Supplied data:
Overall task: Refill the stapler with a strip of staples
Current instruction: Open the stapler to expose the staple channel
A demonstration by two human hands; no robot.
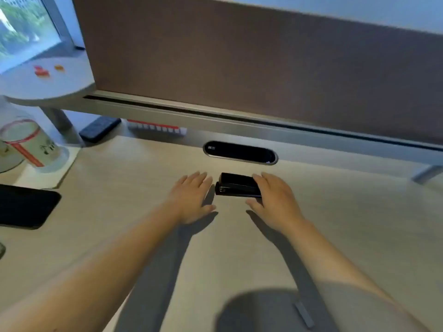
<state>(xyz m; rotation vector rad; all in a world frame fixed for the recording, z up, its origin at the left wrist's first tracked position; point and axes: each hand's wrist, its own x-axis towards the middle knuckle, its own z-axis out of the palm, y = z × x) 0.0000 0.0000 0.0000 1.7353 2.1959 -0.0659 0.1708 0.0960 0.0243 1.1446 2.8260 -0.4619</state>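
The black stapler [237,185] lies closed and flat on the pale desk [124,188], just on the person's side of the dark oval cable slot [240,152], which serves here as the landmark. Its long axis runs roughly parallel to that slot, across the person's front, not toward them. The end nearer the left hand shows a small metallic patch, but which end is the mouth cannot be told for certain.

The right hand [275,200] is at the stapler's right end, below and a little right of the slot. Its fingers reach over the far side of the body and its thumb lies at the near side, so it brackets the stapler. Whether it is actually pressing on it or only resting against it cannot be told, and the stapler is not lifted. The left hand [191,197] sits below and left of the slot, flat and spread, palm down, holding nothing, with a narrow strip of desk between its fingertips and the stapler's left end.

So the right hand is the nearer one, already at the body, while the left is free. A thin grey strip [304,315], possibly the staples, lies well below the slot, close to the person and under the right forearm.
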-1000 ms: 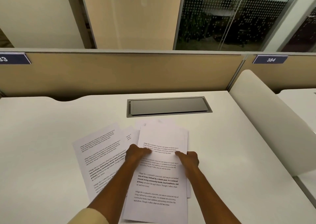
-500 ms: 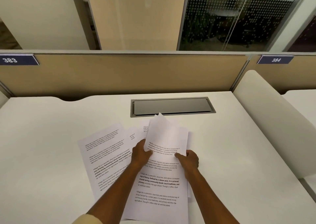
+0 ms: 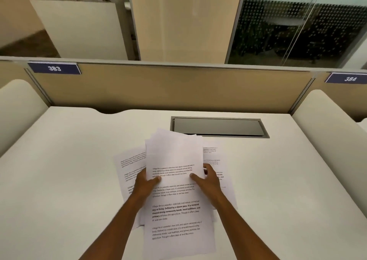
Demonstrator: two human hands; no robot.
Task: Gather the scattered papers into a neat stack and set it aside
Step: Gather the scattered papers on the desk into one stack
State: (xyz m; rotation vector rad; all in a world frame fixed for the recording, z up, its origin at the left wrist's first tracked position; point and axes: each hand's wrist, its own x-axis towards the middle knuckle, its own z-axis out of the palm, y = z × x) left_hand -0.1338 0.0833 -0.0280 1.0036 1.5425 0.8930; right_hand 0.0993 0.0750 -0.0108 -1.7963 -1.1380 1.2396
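Papers (image 3: 174,190) sit low over the middle of the white tabletop (image 3: 69,170), a loose bundle pinched at both side edges: left hand (image 3: 144,184) with thumb on top, right hand (image 3: 206,180) likewise. Its sheets are not squared; corners fan out at the far end. More sheets lie underneath, one to the left (image 3: 127,166), one to the right (image 3: 218,166). Lifting now risks leaving those behind, or a sheet sliding from the uneven bundle.
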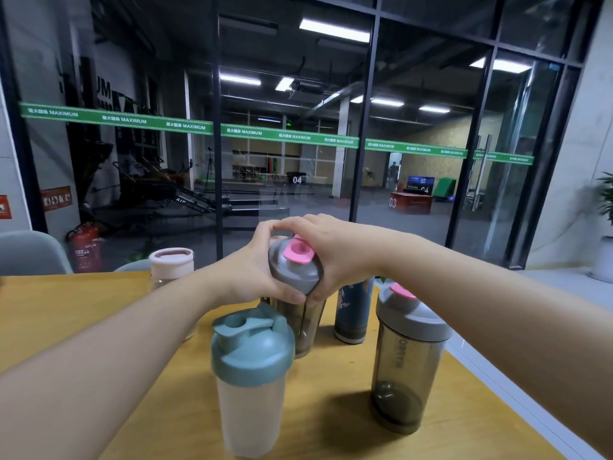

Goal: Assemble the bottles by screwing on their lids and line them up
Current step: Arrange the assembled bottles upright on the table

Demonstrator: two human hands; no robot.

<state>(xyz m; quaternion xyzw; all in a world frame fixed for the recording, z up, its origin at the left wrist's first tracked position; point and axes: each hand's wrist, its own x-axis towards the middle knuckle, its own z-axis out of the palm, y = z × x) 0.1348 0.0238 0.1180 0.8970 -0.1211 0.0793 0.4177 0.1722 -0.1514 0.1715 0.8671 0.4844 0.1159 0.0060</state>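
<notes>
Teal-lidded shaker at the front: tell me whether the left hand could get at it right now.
Probably not at once: the left hand grips the grey lid of the smoky bottle. The teal-lidded shaker stands uncovered just below that forearm.

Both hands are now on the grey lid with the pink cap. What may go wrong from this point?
1. The smoky bottle leans under the grey lid, so the thread may catch crooked.
2. Both the left hand and the right hand grip the top and none steadies the base, so it may slip on the table.
3. The teal-lidded shaker stands close in front; a forearm could knock it.
</notes>
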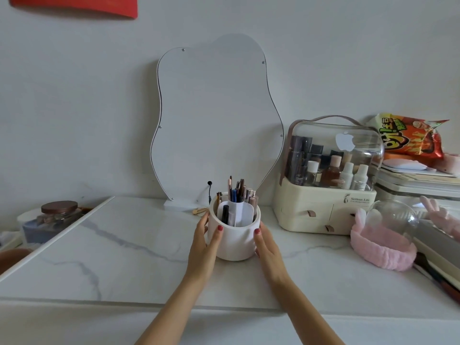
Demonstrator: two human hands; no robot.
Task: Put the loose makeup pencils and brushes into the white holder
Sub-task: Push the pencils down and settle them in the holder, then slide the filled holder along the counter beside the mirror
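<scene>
The white holder (235,241) stands upright on the marble table, in the middle of the view. Several makeup pencils and brushes (239,190) stick up out of its inner compartments. My left hand (205,241) wraps the holder's left side, thumb on the front. My right hand (267,246) presses against its right side, thumb near the rim. Both hands grip the holder from opposite sides. No loose pencil or brush shows on the table near the holder.
A wavy-edged mirror (214,115) leans on the wall behind the holder, hair clips (200,211) at its base. A cream cosmetics box (326,180) with a clear lid stands to the right, a pink headband (380,247) beside it. A jar (58,215) sits far left.
</scene>
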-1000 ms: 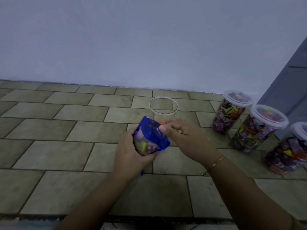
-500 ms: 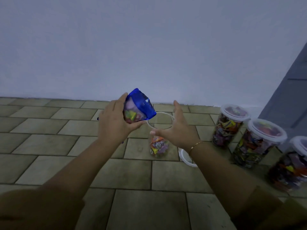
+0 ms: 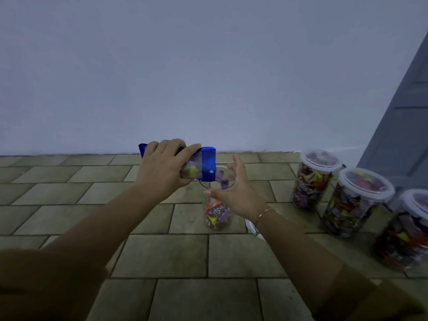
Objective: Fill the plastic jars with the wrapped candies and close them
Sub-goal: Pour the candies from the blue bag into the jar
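Observation:
My left hand (image 3: 162, 172) grips a blue candy bag (image 3: 203, 166), tipped on its side with its mouth over the rim of an open clear plastic jar (image 3: 216, 216) on the tiled floor. Wrapped candies (image 3: 223, 181) drop from the bag toward the jar, and a small heap of candies (image 3: 216, 214) lies at the jar's bottom. My right hand (image 3: 238, 195) curves around the jar's right side near the rim, fingers spread; whether it touches the jar is unclear.
A white lid (image 3: 251, 225) lies on the floor behind my right wrist. Three lidded jars full of candies stand in a row at the right (image 3: 310, 179), (image 3: 352, 202), (image 3: 405, 230). A grey door (image 3: 398, 126) and a white wall (image 3: 208, 77) bound the floor.
My left hand has tipped the blue bag further, from slanted to lying sideways over the jar's mouth, and candies are now falling out. My right hand stays beside the jar.

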`<act>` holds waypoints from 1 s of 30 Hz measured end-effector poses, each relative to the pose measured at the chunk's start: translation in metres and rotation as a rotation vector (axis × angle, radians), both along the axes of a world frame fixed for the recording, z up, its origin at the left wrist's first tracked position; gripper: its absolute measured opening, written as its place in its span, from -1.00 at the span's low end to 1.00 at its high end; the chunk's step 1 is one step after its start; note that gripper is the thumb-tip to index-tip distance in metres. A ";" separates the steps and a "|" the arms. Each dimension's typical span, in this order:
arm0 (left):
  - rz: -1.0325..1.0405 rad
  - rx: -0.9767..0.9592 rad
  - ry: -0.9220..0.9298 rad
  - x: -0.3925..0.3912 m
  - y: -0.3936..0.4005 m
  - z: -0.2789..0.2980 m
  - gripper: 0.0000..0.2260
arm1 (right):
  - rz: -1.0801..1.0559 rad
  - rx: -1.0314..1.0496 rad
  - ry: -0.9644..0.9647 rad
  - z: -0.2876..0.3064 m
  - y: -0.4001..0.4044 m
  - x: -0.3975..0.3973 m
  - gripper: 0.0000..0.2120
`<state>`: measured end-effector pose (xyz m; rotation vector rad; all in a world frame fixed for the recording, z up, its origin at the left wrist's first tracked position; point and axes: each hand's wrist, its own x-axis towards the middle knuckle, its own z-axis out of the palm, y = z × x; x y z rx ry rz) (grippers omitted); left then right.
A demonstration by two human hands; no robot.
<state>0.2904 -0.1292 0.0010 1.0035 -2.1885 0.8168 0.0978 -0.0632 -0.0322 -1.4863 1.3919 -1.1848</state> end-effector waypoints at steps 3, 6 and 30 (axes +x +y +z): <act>-0.028 -0.011 -0.042 -0.002 -0.001 0.004 -0.34 | 0.011 0.001 -0.010 -0.003 -0.002 -0.001 0.06; -0.046 -0.013 -0.092 -0.003 -0.003 0.007 -0.33 | 0.019 0.007 -0.017 -0.004 -0.002 -0.001 0.06; -0.076 -0.082 -0.409 -0.015 -0.011 0.034 -0.24 | 0.045 0.013 -0.046 -0.011 -0.008 -0.005 0.02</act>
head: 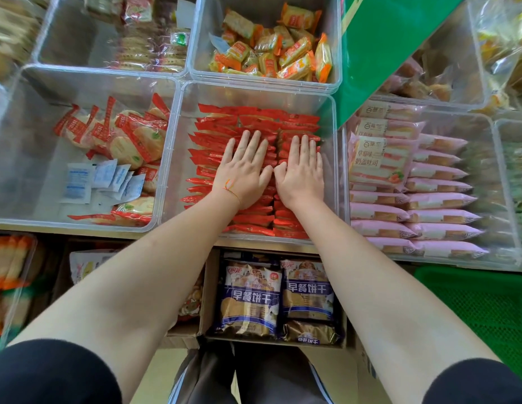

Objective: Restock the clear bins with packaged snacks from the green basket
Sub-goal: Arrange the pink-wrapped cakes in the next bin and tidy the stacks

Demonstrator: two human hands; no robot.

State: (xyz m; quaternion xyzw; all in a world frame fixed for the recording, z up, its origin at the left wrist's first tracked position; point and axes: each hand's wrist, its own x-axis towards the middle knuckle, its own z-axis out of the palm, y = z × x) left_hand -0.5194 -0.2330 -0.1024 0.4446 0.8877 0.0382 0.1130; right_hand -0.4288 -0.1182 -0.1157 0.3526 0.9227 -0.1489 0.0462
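Note:
A clear bin in the middle of the shelf is packed with rows of red-wrapped snack packets. My left hand lies flat on the packets, fingers straight and spread. Right beside it my right hand presses down flat too, thumbs almost touching. Neither hand holds a packet. The green basket shows at the lower right, its mesh wall only partly in view.
The left bin holds round crackers and white sachets. Behind, a bin holds orange packets. Pink bread packs fill the right bin. A cardboard box with blue biscuit bags sits below the shelf. A green sign leans at the back right.

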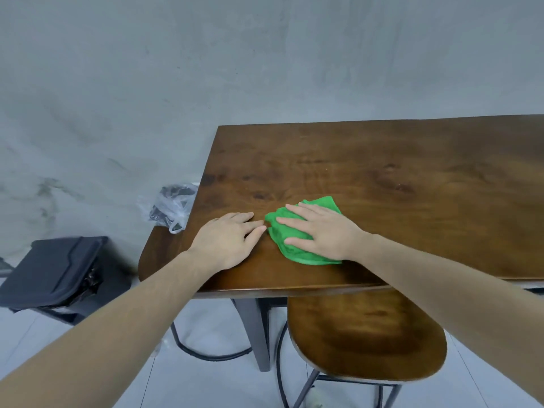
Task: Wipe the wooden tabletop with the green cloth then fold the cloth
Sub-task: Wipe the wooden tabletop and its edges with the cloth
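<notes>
A crumpled green cloth (297, 251) lies on the dark wooden tabletop (382, 178), near its front left corner. My right hand (321, 231) presses flat on the cloth with straight, spread fingers, covering its middle. My left hand (226, 240) rests flat on the bare wood just left of the cloth, its fingertips almost touching the cloth's edge.
A wooden stool (368, 337) stands under the table's front edge, and a second wooden seat (156, 254) is at the left corner. A clear plastic bag (170, 207) sits by the table's left side. A black bin (53, 272) stands on the floor at left. A grey wall rises behind.
</notes>
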`<state>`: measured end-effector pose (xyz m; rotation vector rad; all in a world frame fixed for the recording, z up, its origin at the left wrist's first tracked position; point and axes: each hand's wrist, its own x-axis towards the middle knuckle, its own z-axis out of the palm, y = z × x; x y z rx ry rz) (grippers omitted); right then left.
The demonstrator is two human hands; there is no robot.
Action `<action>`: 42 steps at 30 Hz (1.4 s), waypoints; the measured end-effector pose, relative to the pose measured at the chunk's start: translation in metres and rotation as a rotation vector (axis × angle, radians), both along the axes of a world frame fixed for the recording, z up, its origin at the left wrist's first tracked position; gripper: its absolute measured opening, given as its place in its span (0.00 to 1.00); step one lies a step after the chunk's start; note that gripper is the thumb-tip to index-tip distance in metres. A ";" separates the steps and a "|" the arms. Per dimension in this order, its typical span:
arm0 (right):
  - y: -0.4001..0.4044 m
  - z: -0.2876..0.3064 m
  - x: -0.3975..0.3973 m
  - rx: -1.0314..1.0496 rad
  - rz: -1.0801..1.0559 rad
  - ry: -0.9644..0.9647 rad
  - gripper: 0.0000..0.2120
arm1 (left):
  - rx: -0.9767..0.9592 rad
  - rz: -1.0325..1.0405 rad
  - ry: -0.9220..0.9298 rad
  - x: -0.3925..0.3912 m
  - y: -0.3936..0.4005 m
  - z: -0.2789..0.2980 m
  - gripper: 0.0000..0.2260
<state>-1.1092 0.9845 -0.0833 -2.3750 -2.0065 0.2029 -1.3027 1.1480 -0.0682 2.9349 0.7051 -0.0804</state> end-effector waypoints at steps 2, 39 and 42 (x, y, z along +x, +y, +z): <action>0.021 -0.001 0.034 -0.002 -0.037 0.002 0.43 | 0.001 0.011 0.013 0.011 0.008 0.001 0.25; 0.158 -0.002 0.250 0.046 -0.137 -0.105 0.40 | -0.027 0.243 -0.029 0.153 0.079 0.001 0.23; 0.198 -0.004 0.274 0.046 -0.321 -0.113 0.37 | -0.038 0.270 -0.025 0.160 0.081 0.003 0.23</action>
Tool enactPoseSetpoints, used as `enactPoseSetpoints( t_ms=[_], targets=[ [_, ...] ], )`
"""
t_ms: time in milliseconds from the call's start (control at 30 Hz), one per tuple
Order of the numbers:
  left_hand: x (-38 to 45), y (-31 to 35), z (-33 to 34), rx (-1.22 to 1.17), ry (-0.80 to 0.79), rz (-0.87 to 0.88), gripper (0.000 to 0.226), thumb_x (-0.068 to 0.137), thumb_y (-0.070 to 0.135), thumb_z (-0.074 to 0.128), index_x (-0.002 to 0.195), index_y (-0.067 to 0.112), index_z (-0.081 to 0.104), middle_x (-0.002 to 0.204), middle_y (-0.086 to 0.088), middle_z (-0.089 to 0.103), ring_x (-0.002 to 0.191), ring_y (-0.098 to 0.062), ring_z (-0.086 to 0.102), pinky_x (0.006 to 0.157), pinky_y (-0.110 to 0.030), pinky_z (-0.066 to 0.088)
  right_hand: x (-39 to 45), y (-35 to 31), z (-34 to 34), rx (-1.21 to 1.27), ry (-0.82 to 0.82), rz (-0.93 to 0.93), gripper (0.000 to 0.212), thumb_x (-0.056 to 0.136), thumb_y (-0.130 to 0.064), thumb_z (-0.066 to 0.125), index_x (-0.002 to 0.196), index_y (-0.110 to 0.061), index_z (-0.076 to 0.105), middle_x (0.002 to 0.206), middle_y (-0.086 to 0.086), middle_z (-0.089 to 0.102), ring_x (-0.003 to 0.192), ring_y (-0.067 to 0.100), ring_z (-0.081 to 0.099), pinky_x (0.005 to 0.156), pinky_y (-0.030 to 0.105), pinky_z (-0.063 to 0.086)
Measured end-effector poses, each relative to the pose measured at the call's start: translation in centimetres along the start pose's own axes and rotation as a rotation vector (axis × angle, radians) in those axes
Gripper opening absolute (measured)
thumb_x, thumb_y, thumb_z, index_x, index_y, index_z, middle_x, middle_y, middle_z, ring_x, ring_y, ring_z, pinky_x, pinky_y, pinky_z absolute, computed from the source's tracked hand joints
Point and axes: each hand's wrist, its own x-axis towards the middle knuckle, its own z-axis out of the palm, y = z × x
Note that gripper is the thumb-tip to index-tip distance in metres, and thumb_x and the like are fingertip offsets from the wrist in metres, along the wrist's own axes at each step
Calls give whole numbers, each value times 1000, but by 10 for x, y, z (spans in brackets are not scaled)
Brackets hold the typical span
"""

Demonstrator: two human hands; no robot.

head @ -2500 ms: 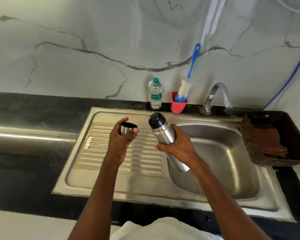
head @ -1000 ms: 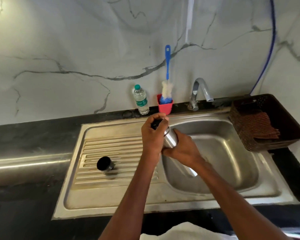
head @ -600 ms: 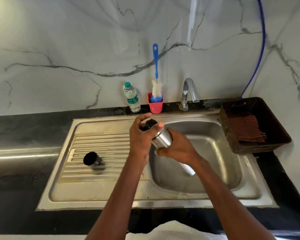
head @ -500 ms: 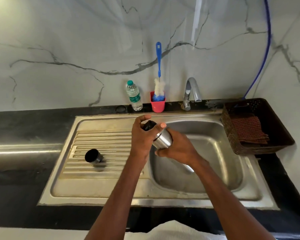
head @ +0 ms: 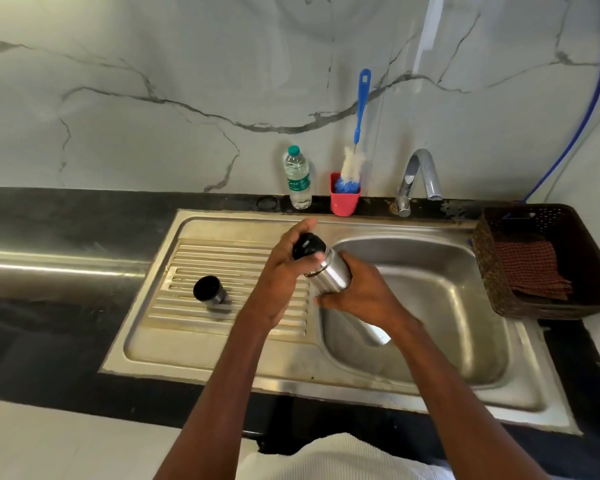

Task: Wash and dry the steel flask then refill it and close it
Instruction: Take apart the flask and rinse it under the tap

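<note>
Over the sink (head: 326, 382), between drainboard and basin, the flask (head: 329, 277) is tilting with its black stopper (head: 307, 245) pointing up and to the left and its base hanging low over the basin. The right hand (head: 359, 294) is wrapping the steel body from the right, fingers (head: 326, 301) curling under and around it. The left hand (head: 279, 275) is closing on the stopper, thumb reaching over the far side and fingers curling against the near side, so both hands are gripping and neither is loose. Whether the stopper is seated tight or partly unscrewed cannot be told from this view.

On the ribbed drainboard, well left of the hands, the cup (head: 209, 289) is lying on its side with its dark mouth facing the camera, touching nothing else.

Along the back of the black table (head: 66, 216), 1 water bottle (head: 297, 178) is standing upright just left of a red holder (head: 344, 195), and a blue-handled brush (head: 355, 140) is standing in that holder, bristles down, leaning on the marble wall. The tap (head: 418, 178) is arching over the basin's far edge; no water is showing at its spout. At the right, a brown basket (head: 499, 271) is sitting beside the sink with a checked cloth (head: 530, 268) folded inside
</note>
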Motion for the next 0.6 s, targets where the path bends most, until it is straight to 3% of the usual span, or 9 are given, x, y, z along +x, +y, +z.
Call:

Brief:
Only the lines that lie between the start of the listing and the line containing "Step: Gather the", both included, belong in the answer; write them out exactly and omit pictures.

Exercise result:
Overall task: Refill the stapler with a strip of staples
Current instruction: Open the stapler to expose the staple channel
A demonstration by two human hands; no robot.
<state>(xyz m; rotation vector rad; all in a world frame fixed for the recording, z up, its origin at the left wrist's first tracked position; point and axes: each hand's wrist, its own x-axis towards the middle knuckle, its own z-axis out of the palm, y = z × x) 0.0000 0.0000 0.0000 1.7353 2.1959 -0.0659 0.1708 0.0960 0.0243 1.1446 2.8260 -0.4619</state>
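The black stapler [237,185] lies closed and flat on the pale desk [124,188], just on the person's side of the dark oval cable slot [240,152], which serves here as the landmark. Its long axis runs roughly parallel to that slot, across the person's front, not toward them. The end nearer the left hand shows a small metallic patch, but which end is the mouth cannot be told for certain.

The right hand [275,200] is at the stapler's right end, below and a little right of the slot. Its fingers reach over the far side of the body and its thumb lies at the near side, so it brackets the stapler. Whether it is actually pressing on it or only resting against it cannot be told, and the stapler is not lifted. The left hand [191,197] sits below and left of the slot, flat and spread, palm down, holding nothing, with a narrow strip of desk between its fingertips and the stapler's left end.

So the right hand is the nearer one, already at the body, while the left is free. A thin grey strip [304,315], possibly the staples, lies well below the slot, close to the person and under the right forearm.
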-1000 ms: 
-500 ms: 
+0 ms: 
Demonstrator: two human hands; no robot.
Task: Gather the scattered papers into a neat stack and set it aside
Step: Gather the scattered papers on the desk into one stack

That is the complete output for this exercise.